1)Hereditary hyperammonemia is an inherited metabolic urea cycle disorder caused due to deficiency of enzymes needed in urea cycle, due to which excess ammonia levels are present in the blood.

It is a condition characterised by Elenzyme deficiency which are needed for convertion of amino acids to ammonia which is further converted to urea to be excreted out by the kidneys.

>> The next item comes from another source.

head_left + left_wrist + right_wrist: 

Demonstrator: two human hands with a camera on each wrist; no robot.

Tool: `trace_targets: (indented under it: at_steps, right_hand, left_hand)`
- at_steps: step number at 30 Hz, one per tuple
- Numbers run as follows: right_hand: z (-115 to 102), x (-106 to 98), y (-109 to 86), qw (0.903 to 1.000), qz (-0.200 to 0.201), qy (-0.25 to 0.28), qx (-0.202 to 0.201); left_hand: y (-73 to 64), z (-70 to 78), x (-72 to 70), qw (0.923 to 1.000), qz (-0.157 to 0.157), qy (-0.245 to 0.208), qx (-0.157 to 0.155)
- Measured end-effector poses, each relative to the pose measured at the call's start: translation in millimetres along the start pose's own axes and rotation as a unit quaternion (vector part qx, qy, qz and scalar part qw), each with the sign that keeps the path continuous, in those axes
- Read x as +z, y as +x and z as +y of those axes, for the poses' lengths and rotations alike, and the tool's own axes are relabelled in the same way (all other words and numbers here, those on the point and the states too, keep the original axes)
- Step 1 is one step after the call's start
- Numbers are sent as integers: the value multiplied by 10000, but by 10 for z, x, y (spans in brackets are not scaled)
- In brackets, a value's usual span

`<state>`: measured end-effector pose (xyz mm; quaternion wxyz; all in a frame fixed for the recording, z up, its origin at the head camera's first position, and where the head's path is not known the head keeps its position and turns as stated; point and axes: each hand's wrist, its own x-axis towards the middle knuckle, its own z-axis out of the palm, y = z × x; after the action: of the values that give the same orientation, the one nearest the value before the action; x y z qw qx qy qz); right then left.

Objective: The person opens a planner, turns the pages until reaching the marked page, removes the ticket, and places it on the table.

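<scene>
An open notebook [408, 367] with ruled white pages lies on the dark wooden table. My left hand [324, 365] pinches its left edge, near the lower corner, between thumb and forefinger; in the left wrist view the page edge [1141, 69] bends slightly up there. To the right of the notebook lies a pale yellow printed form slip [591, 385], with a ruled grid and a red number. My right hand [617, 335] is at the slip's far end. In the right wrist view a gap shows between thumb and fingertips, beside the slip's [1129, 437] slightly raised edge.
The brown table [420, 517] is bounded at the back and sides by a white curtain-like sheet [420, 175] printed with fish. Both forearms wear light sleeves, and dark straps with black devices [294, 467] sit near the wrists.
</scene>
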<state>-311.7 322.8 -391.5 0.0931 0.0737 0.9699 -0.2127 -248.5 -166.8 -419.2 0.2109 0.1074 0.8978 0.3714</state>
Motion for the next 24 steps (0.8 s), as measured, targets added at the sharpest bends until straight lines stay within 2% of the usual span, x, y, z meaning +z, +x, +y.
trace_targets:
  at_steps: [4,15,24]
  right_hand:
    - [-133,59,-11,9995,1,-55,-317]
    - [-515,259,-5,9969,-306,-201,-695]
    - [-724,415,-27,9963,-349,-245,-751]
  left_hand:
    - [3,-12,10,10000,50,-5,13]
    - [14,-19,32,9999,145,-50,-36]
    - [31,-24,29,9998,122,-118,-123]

It is characterised by poor feeding, lethargy, grunting respiration, seizures, irritability, hyperventilation, failure to thrive etc.

2)

Disorder	type of disorder	Enzyme deficiency	Gene involved
Ornithine transcarbamylase deficiency	X- linked Disorder	Ornithine transcarbamylase	OTC Gene mutation
Arginosuccinic aciduria	autosomal recessive	arginosuccinate lyase	ASL Gene mutation
Cabomyl phosphate synthetase deficiency	autosomal recessive	carbamoyl phosphate synthetase	CPS1 Gene mutation
Argenemia	Autosomal recessive	arginase	ARG1 Gene mutation
Citrullinemia	Aurosomal recessive	arginosuccinate synthetase	ASS1 Gene mutation

3) Treatment of hyperammonemia include following -

I) supportive treatment

a) decreased protein intake in diet and adequate nutritional diet.

b) Dialysis.

c) parenteral nutritional therapy.

II) Medical treatment

It includes drugs - sodium phenylbutyrate

carglumic acid,

sodium phenylacetate,

sodium benzoate

These drugs helps in excretion of ammonia via kidneys. conjugation with either glycine ( example - sodium benzoate ) and glutamine ( example -sodium phenylbutyrate) generates a product which is eliminated by kidneys

For seizures - sodium valproate is used to treat seizures.

III) surgical treatment -

Liver transplantation in severe cases.

An alternative is liver cell transplantation to treat metabolic errors.